Nobody’s ever jumped inside a black hole and taken measurements of gravity or density or spacetime curvature. Rather, our models *predict* there’s a singularity, a terminus of spacetime at the center of black holes.
And in fact, some argue that we’re interpreting it wrong. The Penrose Singularity theorem has widely been interpreted to prove that the interior spacetime region of any black hole surrounded by an event horizon must be geodesically incomplete, i.e., it must contain a singularity. But Roy Kerr (the same guy after whom the Kerr metric for rotating black holes is named) argues that’s a faulty conclusion. He argues that just because the affine parameter is bounded doesn’t mean there has to be singularities.

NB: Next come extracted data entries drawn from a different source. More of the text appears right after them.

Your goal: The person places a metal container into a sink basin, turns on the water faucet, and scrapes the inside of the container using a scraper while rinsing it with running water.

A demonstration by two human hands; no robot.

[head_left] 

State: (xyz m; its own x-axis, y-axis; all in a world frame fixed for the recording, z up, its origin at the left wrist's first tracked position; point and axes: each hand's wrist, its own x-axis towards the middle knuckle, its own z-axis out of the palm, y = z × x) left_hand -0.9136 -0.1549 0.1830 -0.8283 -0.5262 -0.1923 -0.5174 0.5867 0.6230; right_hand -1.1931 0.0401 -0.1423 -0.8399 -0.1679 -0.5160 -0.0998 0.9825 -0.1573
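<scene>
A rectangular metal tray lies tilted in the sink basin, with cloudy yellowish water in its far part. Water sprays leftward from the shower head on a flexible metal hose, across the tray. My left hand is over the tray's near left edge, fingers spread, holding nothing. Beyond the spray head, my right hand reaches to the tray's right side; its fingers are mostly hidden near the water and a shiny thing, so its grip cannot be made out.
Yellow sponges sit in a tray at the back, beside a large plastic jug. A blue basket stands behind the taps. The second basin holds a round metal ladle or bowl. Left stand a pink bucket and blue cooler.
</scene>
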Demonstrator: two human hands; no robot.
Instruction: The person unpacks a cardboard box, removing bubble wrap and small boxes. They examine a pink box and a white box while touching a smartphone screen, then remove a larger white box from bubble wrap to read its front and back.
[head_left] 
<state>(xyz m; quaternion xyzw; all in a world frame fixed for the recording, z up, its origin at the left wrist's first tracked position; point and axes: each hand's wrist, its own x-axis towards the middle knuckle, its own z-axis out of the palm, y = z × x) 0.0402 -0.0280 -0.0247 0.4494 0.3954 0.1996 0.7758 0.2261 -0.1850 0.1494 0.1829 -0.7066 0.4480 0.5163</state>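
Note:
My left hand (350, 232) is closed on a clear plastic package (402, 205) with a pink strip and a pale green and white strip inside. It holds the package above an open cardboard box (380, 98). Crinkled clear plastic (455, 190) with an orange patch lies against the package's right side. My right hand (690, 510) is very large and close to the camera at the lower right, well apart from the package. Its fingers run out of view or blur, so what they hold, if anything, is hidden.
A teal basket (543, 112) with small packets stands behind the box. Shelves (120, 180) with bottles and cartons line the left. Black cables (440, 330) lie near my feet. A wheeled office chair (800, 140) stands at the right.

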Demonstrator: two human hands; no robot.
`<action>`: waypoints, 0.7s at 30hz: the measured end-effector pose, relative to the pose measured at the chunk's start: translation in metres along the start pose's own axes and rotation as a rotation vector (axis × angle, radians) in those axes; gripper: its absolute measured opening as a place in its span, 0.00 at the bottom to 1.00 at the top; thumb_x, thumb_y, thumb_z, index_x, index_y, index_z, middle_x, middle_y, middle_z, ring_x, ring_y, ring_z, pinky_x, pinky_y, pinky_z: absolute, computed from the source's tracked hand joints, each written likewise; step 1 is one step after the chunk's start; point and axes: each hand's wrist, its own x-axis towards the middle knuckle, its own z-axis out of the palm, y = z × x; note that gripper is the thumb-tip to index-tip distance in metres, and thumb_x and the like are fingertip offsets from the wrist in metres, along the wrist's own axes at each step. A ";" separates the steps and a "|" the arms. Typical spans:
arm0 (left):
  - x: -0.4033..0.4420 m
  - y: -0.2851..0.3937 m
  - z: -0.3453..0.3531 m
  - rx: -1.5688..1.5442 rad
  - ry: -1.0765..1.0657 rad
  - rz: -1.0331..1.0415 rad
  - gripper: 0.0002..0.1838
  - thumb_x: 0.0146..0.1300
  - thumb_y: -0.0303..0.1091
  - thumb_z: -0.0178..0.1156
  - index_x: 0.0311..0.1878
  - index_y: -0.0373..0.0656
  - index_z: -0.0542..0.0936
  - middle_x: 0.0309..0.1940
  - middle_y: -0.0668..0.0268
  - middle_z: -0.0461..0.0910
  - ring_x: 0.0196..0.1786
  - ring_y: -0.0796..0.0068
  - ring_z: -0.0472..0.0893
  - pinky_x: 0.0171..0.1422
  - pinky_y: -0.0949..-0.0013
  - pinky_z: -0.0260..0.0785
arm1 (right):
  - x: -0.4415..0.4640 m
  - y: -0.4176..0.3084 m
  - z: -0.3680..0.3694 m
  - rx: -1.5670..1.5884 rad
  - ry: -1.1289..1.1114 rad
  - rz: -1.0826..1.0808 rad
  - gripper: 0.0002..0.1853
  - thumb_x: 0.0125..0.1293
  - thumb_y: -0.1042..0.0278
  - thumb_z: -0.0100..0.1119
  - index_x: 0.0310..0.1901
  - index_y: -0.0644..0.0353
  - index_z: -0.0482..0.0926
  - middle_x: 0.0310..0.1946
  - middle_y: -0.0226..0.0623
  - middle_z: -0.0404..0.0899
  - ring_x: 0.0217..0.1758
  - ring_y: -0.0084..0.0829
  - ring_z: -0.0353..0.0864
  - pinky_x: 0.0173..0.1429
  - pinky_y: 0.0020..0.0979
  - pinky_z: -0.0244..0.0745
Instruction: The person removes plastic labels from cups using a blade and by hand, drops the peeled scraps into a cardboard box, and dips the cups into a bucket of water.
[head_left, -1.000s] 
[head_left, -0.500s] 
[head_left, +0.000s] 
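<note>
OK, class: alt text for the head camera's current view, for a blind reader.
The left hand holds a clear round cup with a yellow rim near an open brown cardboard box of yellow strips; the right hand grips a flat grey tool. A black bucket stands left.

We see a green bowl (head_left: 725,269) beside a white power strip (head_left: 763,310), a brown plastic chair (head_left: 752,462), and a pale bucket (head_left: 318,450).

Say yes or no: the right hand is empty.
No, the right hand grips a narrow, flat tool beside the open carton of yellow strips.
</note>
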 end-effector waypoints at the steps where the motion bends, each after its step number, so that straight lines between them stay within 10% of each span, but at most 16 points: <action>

A singularity is the equivalent of old maps’ Here Be Dragons. Simply: the math people can’t figure it out yet, and they can’t make sense of the math at a certain point. Then they invent this nice name to hide the fact that they know nothing about it. So there may be pink elephants in singularities that we simply are too stupid to figure out.

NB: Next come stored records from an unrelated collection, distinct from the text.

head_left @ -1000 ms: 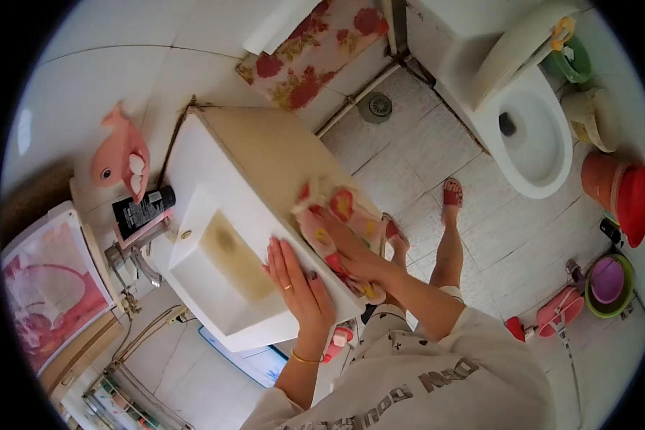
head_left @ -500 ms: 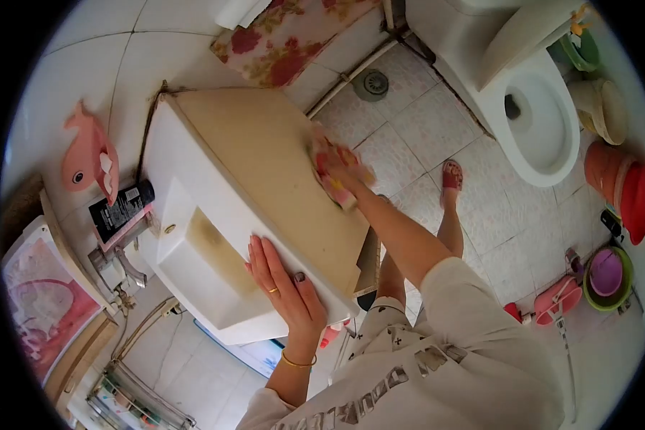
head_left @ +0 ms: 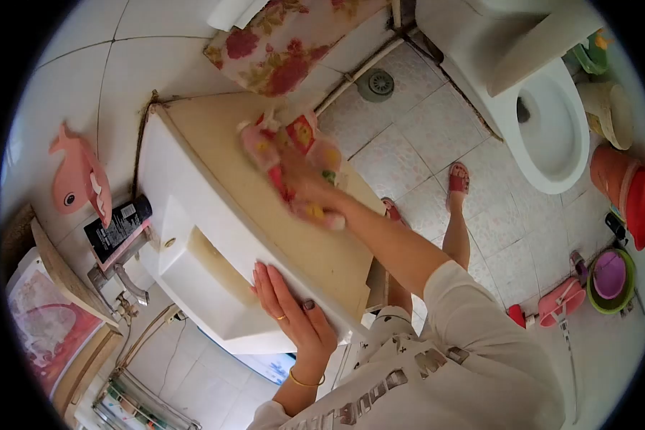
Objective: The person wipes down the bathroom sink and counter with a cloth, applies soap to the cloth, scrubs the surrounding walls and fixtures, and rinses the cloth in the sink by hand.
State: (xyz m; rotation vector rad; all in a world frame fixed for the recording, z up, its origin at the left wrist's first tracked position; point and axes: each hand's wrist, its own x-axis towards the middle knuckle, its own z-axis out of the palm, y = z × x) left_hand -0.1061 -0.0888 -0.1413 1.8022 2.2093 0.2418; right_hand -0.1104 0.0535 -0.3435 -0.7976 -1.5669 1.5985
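Observation:
A white washbasin [head_left: 204, 244] has a broad beige panel [head_left: 337, 247] along its side. My right hand [head_left: 304, 183], smeared by motion, presses a red, pink and yellow patterned cloth [head_left: 261, 147] against this panel. The cloth bunches around the fingers and partly hides them. On the basin's rim lies my left hand [head_left: 294, 308], fingers stretched out and holding nothing; it wears a ring and a bracelet. A metal faucet [head_left: 130, 283] stands at the basin's far side, close to a black tube [head_left: 118, 228].
A pink whale-shaped holder [head_left: 79, 179] hangs on the tiled wall. A toilet [head_left: 552, 122] stands at the upper right, near a floor drain [head_left: 376, 85]. Red and orange buckets [head_left: 613, 179] and a green basin [head_left: 627, 297] line the right side. A flowered sheet [head_left: 279, 50] covers the wall above the panel.
My right hand has slid the cloth up and left across the beige panel, away from its outer edge. My left hand stays on the basin rim. The view has shifted slightly.

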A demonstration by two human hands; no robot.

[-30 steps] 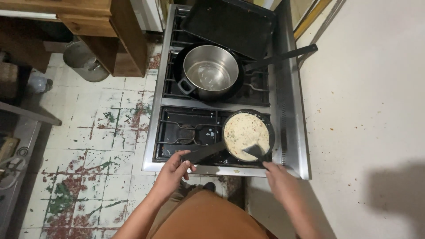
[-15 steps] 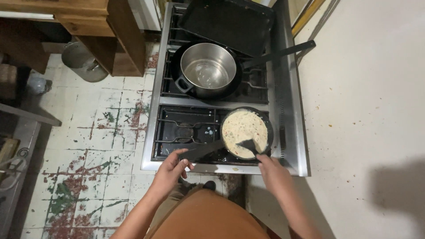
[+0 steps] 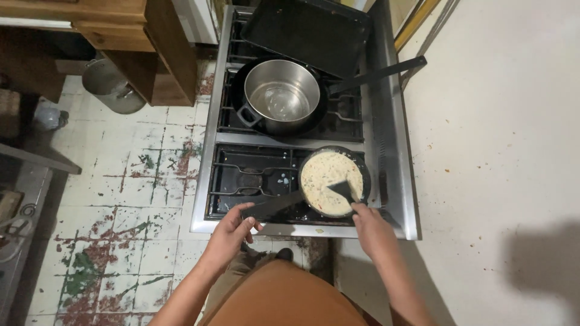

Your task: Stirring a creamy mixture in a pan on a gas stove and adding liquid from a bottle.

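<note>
A small black frying pan [image 3: 363, 168] holding a pale, speckled omelette [image 3: 326, 178] sits on the front right burner of a gas stove [image 3: 393, 151]. My left hand [image 3: 232, 232] grips the pan's long black handle [image 3: 272, 205], which points toward me. A black spatula [image 3: 343, 191] is in my right hand [image 3: 370, 226], its blade resting on the near right part of the omelette.
On the back burner a steel pot [image 3: 283, 96] sits inside a larger black pan with a long handle [image 3: 377, 73]. A dark baking tray [image 3: 305, 30] lies behind it. A wooden cabinet [image 3: 121, 36] and metal bucket [image 3: 112, 86] stand left on worn tiled floor; a pale wall is right.
The spatula blade has moved from the pan's near right edge further in over the omelette. My left hand keeps its hold on the pan handle.
</note>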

These things happen in math all the time. For example, people just know taking the square root of a negative number doesn’t make sense, until someone figured it out
One day we may figure out the singularity inside a black hole, but right now nobody really know whats there.

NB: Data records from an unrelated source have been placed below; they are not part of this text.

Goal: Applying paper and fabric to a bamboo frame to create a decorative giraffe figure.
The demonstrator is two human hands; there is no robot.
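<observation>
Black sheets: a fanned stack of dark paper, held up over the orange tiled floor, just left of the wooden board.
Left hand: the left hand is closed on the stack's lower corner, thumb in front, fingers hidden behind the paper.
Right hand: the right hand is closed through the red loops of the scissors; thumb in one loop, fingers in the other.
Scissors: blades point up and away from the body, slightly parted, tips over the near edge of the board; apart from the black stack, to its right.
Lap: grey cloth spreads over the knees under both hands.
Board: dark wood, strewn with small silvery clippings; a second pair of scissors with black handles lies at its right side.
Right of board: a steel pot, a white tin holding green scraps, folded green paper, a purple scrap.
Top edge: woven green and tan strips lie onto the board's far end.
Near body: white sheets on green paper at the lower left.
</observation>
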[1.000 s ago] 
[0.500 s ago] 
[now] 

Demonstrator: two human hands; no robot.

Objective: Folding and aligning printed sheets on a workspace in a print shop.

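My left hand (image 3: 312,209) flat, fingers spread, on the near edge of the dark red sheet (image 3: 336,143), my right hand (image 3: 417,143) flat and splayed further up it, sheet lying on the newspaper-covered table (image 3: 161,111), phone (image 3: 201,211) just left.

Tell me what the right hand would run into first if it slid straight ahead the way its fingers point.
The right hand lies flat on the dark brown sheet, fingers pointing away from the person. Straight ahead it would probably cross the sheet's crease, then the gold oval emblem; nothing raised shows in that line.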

A “singularity” is a generalization of an “asymptote”. It refers to a point on a mathematical object (like a function or relation) where the object is not defined or not “well behaved” (meaning that the function has some kind of inconvenient property at that point which makes it difficult to work with).
Unlike an asymptote, a singularity does NOT have to diverge to infinity. For example, all of the following are singularities:
* The infinite oscillation between -1 and +1 at x = 0 of [the function sin(1/x)](https://www.desmos.com/calculator/szerwuui6a)
* The sharp corner at x = 0 of [the function |x|](https://www.desmos.com/calculator/jb20y0vudl), which means the function is not differentiable at that point (i.e. sharp corners do not have a “slope” that can be measured).
* The jump continuities of a [step/floor function](https://www.desmos.com/calculator/fjrvuxujnq) – not only because the function is not continuous at those points, but also because the limit from the left at those points converge to a different value than the limit from the right.
And of course, the asymptote at x = 0 for [the function 1/x](https://www.desmos.com/calculator/nifgagu35i) is also a singularity.
Note that I have given examples for single dimensional functions, but singularities can also be found on complex-valued functions and multidimensional functions. For example, a [complex-valued Gamma Function](https://www.shadertoy.com/view/sljSzD) has singularities along the real axis at the points of each negative integer.
A singularity is a point where things don’t behave the way they normally do, usually because some quantity goes to infinity (as many people have pointed out), but sometimes because something goes to zero.
For instance, a singularity of a vector field is a point where its value is zero. The reason is that [if the vector field is continuous and] you were to zoom in on a point where the value of the vector field is not zero, you’ll see essentially all vectors point in the same direction. But if you zoom in on a singularity, all sorts of weird things might happen (vectors all point to the singularity, or away from it, or they point to it in some parts and away from it in others, or the vectors circle around the singularity…).